# Inspection Data Preprocessing

In [3]:
import pandas as pd
import numpy as np

In [23]:
dataset_csv = "../data/food-inspections.csv"

In [24]:
fi = pd.read_csv(dataset_csv)

## Dealing with NA values

`Inspection ID` is a reliable attribute to work with, e.g. for grouby counts, since there are no NAs:

In [25]:
fi['Inspection ID'].isna().any()

False

In [26]:
# There are no entries in these columns, we can drop them
empty_columns = fi.columns[fi[fi.notna()].count() == 0]
fi.drop(columns=empty_columns, inplace=True)

In [27]:
# Location column is redundant
fi[['Latitude', 'Longitude', 'Location']].head()

Unnamed: 0,Latitude,Longitude,Location
0,41.945065,-87.816734,"{'longitude': '41.945064857019986', 'latitude'..."
1,41.895692,-87.620143,"{'longitude': '41.895692401410514', 'latitude'..."
2,41.982582,-87.708996,"{'longitude': '41.98258181784537', 'latitude':..."
3,41.953378,-87.718848,"{'longitude': '41.95337788158545', 'latitude':..."
4,41.793235,-87.777776,"{'longitude': '41.7932347787373', 'latitude': ..."


In [28]:
fi.drop(columns='Location', inplace=True)

In [29]:
# Standardize empty strings to NANs https://stackoverflow.com/a/21942746
fi.replace(r'^\s*$', np.nan, inplace=True)

In [30]:
# Remove places from outside of Illinois
fi.drop(index=fi[(fi['State'].notna()) & (fi['State'] != 'IL')].index, inplace=True)

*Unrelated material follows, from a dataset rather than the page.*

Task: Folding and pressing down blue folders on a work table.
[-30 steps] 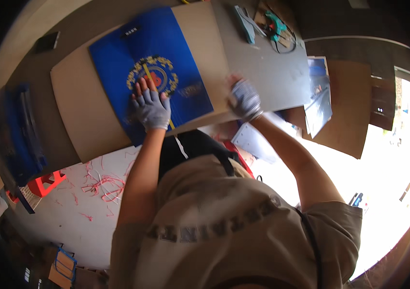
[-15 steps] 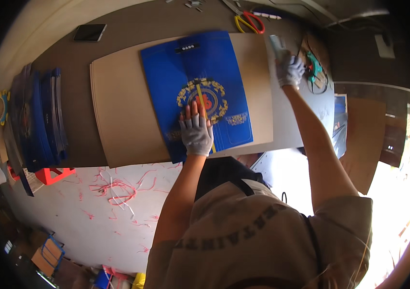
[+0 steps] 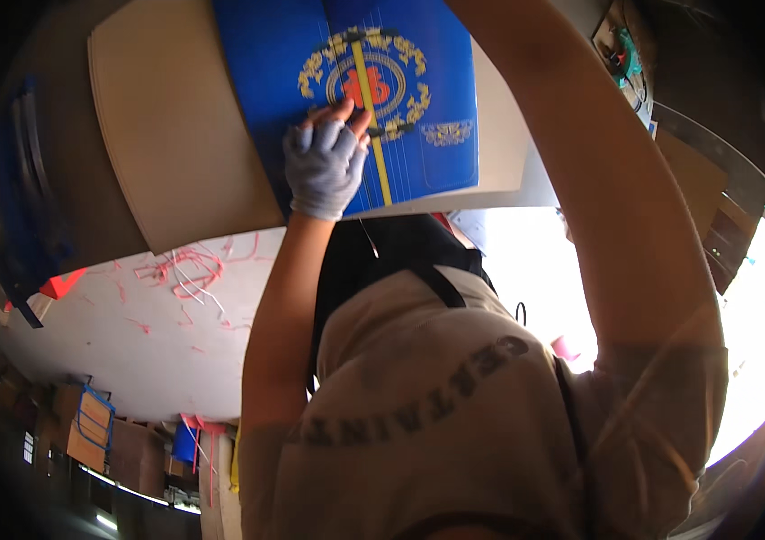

How many NA values we have in each column with some NA values:

In [31]:
# Remaining NA values
na_columns = fi.columns[fi.isna().any()]
len(fi) - fi[na_columns].count()

AKA Name            2450
License #             17
Facility Type       4776
Risk                  73
City                 139
State                 42
Zip                   51
Inspection Type        1
Violations         51782
Latitude             682
Longitude            682
dtype: int64

We should be bothered by missing: `License #` (possibly useful as place identifier), `Facility Type`, `Risk`?, `Zip`, `Inspection Type`? (only 1), geocoordinates

### `License #`

These were special events, churches, grocery store, so not included in our restaurant analysis, we can drop these rows

In [32]:
special_events = fi[fi['License #'].isna()].index
fi.drop(index=special_events, inplace=True)

In [33]:
# Rename license column for easier access
fi.rename(columns={'License #': 'License'}, inplace=True)

In [34]:
# We still have some suspicious license ids
# TODO: what to do with them?
fi[fi['License'] == 0.0]['Inspection ID'].count()

514

### `Facility Type`

Maybe we can get it from earlier inspections of the same place (same `License`)

In [35]:
na_facility_type_counts = fi[fi['Facility Type'].isna()].groupby(by=['License'])['Inspection ID'].count()

In [36]:
dba_names_for_na_facility = fi[fi['Facility Type'].isna()]['DBA Name'].unique()

In [37]:
total_na_facility_counts = fi[fi['DBA Name'].isin(dba_names_for_na_facility)].groupby(by=['License'])['Inspection ID'].count()

In [38]:
counts_diff = total_na_facility_counts - na_facility_type_counts

In [39]:
recoverable_licences = counts_diff[counts_diff > 0].index.values
recoverable_licences = recoverable_licences[recoverable_licences != 0]

In [40]:
# Obtain mapping from license to facility type
recovered = fi[fi['License'].isin(recoverable_licences)].groupby(by='License')['Facility Type'].unique().explode().dropna()

In [41]:
# Merge recovered facility types into fi
def take_not_nan(a, b):
    return b if pd.isna(a) else a

fi = fi.merge(recovered, how='left', left_on='License', right_index=True)
fi['Facility Type'] = fi['Facility Type_x'].combine(fi['Facility Type_y'], take_not_nan)
fi.drop(columns=['Facility Type_x', 'Facility Type_y'], inplace=True)

In [42]:
fi[fi['Facility Type'].isna()]['Inspection ID'].count()

4690

Managed to correct 86 records

### `Zip`
TODO: Process using Maja's solution

In [None]:
# Making sure we are missing lat and long in same rows
(fi[fi['Latitude'].isna()].index == fi[fi['Longitude'].isna()].index).all()

In [None]:
missing_location = fi[fi['Latitude'].isna()]
missing_location[['Address', 'City', 'State', 'Zip']].isna().any()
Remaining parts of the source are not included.